To the above standard setup, I add a financial constraint that limits households’ borrowing ability to a fraction of their collateralized assets. Following e.g. Mendoza (2002), I have:

$$ d_{t}\leq \kappa k_{t+1} $$

(8)

where 0 < κ < 1 is a parameter. This constraint resembles a contract with imperfect enforcement, where foreign lenders cannot collect more than a fraction κ of the value of debtor’s assets.⁶ Under such a financial friction there exists a mismatch between the non-state contingent debt liabilities and the procyclical borrowing limit, which drives the financial amplification effects.⁷

In the context of the EDF model, the optimality conditions for capital and bonds are respectively:

$$ \begin{array}{@{}rcl@{}} &&\lambda_{t}\left( 1+\varPhi^{^{\prime }}\left( k_{t+1}-k_{t}\right) \right) -\kappa \mu_{t}= \end{array} $$

(9)

$$ \begin{array}{@{}rcl@{}} =\beta \left( \widetilde{c}_{t},\widetilde{h}_{t}\right) E_{t}\lambda_{t+1}&& \left[ A_{t+1}F_{k}\left( k_{t+1},h_{t+1}\right) +1-\delta +\varPhi^{^{\prime }}\left( k_{t+2}-k_{t+1}\right) \right] \end{array} $$

$$ \lambda_{t}-\mu_{t}=\beta \left( \widetilde{c}_{t},\widetilde{h} _{t}\right) \left( 1+r\right) E_{t}\lambda_{t+1} $$

(10)

where λ_t and μ_t denote the non-negative Lagrange multipliers associated with the budget and the collateral constraint respectively.
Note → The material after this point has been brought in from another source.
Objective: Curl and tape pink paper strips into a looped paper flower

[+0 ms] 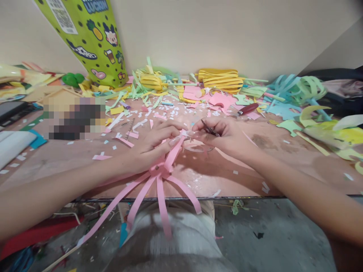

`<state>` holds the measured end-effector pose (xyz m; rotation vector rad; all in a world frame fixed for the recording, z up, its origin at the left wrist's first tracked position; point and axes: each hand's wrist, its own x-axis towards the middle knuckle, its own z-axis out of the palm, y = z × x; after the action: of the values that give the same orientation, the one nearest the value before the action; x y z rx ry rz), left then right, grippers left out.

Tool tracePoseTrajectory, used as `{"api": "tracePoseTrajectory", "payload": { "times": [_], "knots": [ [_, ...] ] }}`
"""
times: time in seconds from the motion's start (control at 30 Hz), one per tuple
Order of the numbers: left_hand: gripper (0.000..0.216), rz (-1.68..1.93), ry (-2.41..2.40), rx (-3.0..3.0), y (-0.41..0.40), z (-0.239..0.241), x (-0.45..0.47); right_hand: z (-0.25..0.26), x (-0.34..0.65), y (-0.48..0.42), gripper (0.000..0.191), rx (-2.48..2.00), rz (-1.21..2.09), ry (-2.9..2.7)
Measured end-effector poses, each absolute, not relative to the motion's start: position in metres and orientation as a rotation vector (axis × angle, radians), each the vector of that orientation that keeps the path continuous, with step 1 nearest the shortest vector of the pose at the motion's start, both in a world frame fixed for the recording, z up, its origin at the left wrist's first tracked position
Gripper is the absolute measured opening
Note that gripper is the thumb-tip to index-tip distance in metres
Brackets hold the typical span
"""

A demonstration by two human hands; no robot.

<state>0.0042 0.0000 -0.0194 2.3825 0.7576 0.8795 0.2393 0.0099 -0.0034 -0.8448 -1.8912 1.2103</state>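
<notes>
A pink paper piece with several long strips (160,170) hangs over the table's front edge. My left hand (159,141) is closed on one of its strips, thumb and fingers pinching near the upper end, where a small white patch (184,133) shows. Directly opposite, my right hand (218,132) is closed, its fingertips meeting that same strip end. A small dark metal tool (210,128) is tucked in the right hand's fingers; its kind cannot be made out. Below the right fingers lies a clear, rounded thing (198,148), partly hidden.
Small white paper bits (170,111) are scattered over the table. Behind them lie yellow fringed paper (221,80), pink scraps (221,101), a red-handled tool (248,109) and blue paper loops (285,88). A green printed bag (99,49) stands at the back left.
</notes>
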Motion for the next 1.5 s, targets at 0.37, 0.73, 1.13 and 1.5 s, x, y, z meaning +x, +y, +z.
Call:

Details and the equilibrium system are in Appendix A.

In the context of the DEIR model, the optimality conditions for capital and bonds are respectively:

$$ \begin{array}{@{}rcl@{}} &&\lambda_{t}\left( 1+\varPhi^{^{\prime }}\left( k_{t+1}-k_{t}\right) \right) -\kappa \mu_{t}= \end{array} $$

(11)

$$ \begin{array}{@{}rcl@{}} =\beta E_{t}\lambda_{t+1}&&\left[ A_{t+1}F_{k}\left( k_{t+1},h_{t+1}\right) +1-\delta+\varPhi^{^{\prime }}\left( k_{t+2}-k_{t+1}\right) \right] \end{array} $$

$$ \lambda_{t}-\mu_{t}=\beta \left( 1+r_{t}\right) E_{t}\lambda_{t+1} $$

(12)

Details and the equilibrium system are in Appendix B.

Inspection of the optimality conditions of the two models shows that the two mechanisms work through the Euler equation for foreign bonds.⁸ In the EDF model the Euler equation incorporates the level of consumption (Eq. (10)), whereas in the DEIR model the same equation incorporates the level of foreign debt (Eq. (12)). Absent credit frictions, the two models deliver identical solutions under an appropriate parameterization (see below). By contrast, when the economies are financially constrained, the positive shadow cost of relaxing the constraint reduces the discount factor in the EDF model, whereas it reduces external debt in the DEIR model. In particular, under a binding collateral constraint, the Euler equations (9) and (10) in the EDF model imply that a lower discount factor (or a lower degree of patience) leads to a fall in capital and output. On the other hand, the Euler equations (11) and (12) in the DEIR model imply that a lower external debt leads to lower interest rates and hence a crowding in of capital that stimulates output. Therefore, the non-equivalence result in the presence of binding collateral constraints has to do with the different ways in which the two mechanisms induce stationarity in the SOE model. This is a qualitative property that does not depend on the choice of structural parameters or functional forms. All this is confirmed below both in the steady state and the transition.

3 Numerical Solutions and Main Results

In this section, I perform a comparison of the EDF and DEIR models in the presence of collateral constraints. Put it differently, I examine whether the implications of binding credit constraints depend on the way stationarity is induced.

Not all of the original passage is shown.